Your answer is a copy of every line in the records where "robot" appears.

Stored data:
▽

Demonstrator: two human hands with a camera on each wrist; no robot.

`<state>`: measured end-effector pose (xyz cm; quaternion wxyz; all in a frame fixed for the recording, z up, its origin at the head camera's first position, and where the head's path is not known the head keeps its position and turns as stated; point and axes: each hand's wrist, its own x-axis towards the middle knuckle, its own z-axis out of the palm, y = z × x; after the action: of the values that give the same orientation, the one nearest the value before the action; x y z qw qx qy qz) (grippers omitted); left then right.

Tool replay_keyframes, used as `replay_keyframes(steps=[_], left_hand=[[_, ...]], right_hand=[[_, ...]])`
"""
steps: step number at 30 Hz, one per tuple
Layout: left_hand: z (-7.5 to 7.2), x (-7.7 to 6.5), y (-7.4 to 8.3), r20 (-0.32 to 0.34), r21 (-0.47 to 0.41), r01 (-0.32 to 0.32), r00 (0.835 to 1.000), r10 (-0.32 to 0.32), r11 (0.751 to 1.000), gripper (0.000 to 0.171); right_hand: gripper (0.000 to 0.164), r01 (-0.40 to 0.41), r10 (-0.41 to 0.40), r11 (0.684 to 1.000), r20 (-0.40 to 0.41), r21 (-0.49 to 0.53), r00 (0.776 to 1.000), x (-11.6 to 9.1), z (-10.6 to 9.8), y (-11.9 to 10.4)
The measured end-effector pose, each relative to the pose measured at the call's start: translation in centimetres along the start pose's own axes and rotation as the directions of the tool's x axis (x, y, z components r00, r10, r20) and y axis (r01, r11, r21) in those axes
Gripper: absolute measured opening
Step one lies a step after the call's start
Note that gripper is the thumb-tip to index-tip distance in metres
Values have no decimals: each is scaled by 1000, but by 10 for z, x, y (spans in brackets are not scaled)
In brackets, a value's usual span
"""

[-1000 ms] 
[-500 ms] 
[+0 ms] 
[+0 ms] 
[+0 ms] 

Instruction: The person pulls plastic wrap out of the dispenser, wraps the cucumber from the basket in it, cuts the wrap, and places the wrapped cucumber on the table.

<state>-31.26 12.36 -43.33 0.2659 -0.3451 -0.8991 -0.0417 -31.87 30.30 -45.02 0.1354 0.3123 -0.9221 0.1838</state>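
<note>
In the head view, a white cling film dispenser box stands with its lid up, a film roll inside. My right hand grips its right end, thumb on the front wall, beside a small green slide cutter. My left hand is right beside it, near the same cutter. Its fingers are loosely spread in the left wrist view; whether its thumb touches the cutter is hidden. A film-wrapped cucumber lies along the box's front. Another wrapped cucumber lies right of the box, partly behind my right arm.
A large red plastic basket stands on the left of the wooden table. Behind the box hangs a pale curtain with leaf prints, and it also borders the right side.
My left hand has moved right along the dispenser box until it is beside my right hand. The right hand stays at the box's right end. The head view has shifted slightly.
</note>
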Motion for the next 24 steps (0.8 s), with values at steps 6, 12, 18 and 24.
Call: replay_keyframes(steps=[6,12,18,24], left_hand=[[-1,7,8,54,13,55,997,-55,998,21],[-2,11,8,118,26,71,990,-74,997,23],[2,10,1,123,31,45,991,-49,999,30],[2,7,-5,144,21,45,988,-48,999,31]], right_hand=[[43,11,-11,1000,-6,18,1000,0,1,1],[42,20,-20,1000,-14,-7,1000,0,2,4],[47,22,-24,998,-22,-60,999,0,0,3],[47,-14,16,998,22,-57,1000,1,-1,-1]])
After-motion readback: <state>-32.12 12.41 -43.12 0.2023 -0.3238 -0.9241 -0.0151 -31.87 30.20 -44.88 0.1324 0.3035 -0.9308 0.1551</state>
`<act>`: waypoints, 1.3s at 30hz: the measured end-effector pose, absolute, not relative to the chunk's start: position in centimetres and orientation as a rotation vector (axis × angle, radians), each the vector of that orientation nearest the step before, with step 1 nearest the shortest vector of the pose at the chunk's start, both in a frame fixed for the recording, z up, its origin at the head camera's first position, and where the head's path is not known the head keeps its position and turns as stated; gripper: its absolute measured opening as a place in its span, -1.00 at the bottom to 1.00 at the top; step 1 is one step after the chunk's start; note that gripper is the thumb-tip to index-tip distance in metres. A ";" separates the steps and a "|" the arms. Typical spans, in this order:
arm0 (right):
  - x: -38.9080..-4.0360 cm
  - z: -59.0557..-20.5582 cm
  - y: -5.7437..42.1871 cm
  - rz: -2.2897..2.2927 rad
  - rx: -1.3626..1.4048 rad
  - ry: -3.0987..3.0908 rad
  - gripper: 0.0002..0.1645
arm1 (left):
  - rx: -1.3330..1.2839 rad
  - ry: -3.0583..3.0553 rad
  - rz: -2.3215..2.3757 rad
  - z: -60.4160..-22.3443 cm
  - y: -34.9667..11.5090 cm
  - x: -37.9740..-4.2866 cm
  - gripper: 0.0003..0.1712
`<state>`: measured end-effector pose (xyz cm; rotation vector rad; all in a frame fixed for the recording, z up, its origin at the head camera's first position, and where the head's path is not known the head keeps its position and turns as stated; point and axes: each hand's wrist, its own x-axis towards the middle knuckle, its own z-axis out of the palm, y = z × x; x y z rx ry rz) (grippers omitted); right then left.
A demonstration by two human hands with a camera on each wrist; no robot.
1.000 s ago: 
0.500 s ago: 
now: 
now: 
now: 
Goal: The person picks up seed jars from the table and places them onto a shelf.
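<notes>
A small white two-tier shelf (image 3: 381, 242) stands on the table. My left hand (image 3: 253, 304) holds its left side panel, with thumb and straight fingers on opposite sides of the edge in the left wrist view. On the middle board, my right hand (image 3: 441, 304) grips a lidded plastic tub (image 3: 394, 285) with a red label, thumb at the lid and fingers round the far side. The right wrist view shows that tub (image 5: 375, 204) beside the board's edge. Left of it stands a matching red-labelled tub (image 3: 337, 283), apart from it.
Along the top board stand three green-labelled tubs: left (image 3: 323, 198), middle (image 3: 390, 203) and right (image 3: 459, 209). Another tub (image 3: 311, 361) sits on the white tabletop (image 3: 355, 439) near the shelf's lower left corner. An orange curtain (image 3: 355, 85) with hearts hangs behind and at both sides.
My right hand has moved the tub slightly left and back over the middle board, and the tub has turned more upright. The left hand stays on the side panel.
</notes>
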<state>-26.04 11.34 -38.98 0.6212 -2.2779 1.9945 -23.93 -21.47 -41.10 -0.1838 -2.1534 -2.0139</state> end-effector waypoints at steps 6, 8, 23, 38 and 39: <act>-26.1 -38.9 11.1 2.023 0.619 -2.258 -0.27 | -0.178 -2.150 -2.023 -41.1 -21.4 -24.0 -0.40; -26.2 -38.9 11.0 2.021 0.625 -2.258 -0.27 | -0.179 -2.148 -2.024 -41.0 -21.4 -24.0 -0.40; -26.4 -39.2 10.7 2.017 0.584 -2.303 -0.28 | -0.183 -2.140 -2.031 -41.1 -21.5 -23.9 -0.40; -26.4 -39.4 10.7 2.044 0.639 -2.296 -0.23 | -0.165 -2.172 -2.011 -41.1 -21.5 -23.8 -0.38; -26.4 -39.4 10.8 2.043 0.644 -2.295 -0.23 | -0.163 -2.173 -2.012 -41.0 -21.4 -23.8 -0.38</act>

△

Answer below:
Demonstrator: two human hands with a camera on each wrist; no robot.
A demonstration by two human hands with a camera on each wrist; no robot.

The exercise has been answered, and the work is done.